Equities had been rising since Thursday after a massive decline, and some traders dared to openly hope that the stock market was on a sustainable rebound. But they were disappointed for the following three reasons.

1. Fresh evidence that Europe's economy is slowing

Germany's economy, Europe's largest, grew at a seasonally adjusted rate of  0.1 percent in the second quarter, compared to a seasonally adjusted 2.7 percent increase in the same period last year. Analysts expected a 0.4 percent growth rate. Also, there was fresh data indicating the broader European economy slowed sharply in the second quarter to a 0.3 percent, less than analysts expected.

2. A lack of confidence in Europe's leaders

They still can't put a fence around the Greek contagion. In their latest effort to deal with the sovereign debt crisis, the leaders of France and Germany agreed to float proposals in September for a tax on financial transactions and push for closer joint governance of economic policy. But that did little to boost investor confidence. Many now expect Europe will have to either cut weak economies loss or forge a single economy out of the current 17 economies.

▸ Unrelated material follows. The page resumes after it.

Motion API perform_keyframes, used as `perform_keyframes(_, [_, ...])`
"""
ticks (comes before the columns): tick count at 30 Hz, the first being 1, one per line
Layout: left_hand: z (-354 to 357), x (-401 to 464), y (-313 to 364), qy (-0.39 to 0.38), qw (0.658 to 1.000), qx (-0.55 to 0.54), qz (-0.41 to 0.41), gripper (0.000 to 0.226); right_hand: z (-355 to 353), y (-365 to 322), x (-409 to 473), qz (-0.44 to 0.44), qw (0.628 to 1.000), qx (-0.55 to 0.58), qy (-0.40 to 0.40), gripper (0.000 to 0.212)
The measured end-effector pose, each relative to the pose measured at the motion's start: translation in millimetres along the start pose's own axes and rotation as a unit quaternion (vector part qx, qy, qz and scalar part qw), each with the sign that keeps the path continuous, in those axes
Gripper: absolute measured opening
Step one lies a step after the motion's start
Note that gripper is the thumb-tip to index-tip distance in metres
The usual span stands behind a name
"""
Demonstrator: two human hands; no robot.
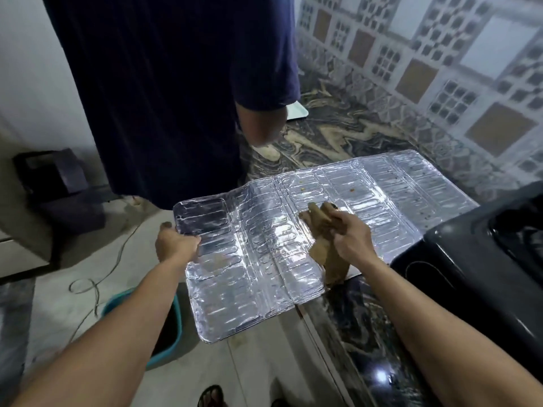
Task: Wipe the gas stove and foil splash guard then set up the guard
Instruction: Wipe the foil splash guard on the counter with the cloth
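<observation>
Your forearms reach out over the bench [352,324], where the foil splash guard [264,245] lies unfolded and flat, its near end hanging past the edge. Your left hand [176,245] pinches the guard's left edge; your right hand [351,236] clutches a brown cloth [323,227] pressed on the foil. Brown specks show on the far panels, so wiping looks unfinished. Standing the guard up by the gas stove [470,259] remains.

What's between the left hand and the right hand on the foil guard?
Only bare foil splash guard, per the head view. The left hand grips its overhanging edge; the right hand presses a brown cloth onto it. Nothing else lies between them.
</observation>
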State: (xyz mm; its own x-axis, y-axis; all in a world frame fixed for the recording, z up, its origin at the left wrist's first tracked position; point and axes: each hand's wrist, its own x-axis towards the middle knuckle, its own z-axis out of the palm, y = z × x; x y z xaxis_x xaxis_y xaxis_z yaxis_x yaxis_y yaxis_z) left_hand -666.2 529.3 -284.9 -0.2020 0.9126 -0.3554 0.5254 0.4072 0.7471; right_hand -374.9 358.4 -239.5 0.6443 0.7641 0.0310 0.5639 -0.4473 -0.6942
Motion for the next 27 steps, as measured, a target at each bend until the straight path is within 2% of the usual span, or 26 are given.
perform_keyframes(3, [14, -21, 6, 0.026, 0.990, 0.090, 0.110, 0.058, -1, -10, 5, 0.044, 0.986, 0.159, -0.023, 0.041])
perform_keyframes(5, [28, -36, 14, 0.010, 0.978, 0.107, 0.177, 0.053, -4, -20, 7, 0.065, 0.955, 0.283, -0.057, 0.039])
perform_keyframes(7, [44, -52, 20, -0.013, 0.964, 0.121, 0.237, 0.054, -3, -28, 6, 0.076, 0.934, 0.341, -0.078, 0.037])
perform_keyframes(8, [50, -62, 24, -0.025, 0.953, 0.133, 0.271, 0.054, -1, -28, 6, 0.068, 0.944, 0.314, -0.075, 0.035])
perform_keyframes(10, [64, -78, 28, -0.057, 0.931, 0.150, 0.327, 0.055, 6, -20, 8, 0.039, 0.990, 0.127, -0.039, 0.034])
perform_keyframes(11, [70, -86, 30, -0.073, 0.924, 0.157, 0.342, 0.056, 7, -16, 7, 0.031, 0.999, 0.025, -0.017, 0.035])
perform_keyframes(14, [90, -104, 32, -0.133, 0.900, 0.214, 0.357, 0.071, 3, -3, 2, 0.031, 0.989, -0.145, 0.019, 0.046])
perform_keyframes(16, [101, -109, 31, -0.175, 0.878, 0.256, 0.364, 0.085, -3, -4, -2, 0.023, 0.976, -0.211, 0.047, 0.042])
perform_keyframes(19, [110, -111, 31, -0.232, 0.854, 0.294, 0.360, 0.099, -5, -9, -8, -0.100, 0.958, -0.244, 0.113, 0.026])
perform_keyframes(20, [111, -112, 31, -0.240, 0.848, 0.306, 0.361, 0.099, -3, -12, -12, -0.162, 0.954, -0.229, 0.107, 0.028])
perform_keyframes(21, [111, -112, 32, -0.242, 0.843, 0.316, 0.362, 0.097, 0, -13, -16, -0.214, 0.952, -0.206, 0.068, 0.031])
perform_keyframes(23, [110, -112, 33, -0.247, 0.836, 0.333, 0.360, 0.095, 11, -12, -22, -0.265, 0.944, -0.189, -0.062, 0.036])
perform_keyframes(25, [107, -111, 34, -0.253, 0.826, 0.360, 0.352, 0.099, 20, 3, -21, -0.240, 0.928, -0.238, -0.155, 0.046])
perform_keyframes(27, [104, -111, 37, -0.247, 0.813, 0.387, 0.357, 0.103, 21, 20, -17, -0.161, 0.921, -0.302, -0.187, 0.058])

3. Continued weakness in the U.S. economy


U.S. housing remains a big problem. Commerce Department data showed that residential real estate is contributing little to economic growth as new construction of homes and apartment buildings in last month fell 1.5 percent from a month earlier to a seasonally adjusted annual rate of 604,000. The figure was better than the expected 4.6 percent drop to an annual rate of 600,000, but still underscored the weak domestic housing market.